• Task details
Output the line with "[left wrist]" and every line below it until the listing ends, exactly as written and with nothing added.

• Data excerpt
*** Block opens ***

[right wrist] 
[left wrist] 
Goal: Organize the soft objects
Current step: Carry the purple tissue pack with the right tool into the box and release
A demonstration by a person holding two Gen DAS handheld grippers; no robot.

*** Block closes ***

• Problem solution
[left wrist] 
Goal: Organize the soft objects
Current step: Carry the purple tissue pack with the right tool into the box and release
A demonstration by a person holding two Gen DAS handheld grippers; no robot.

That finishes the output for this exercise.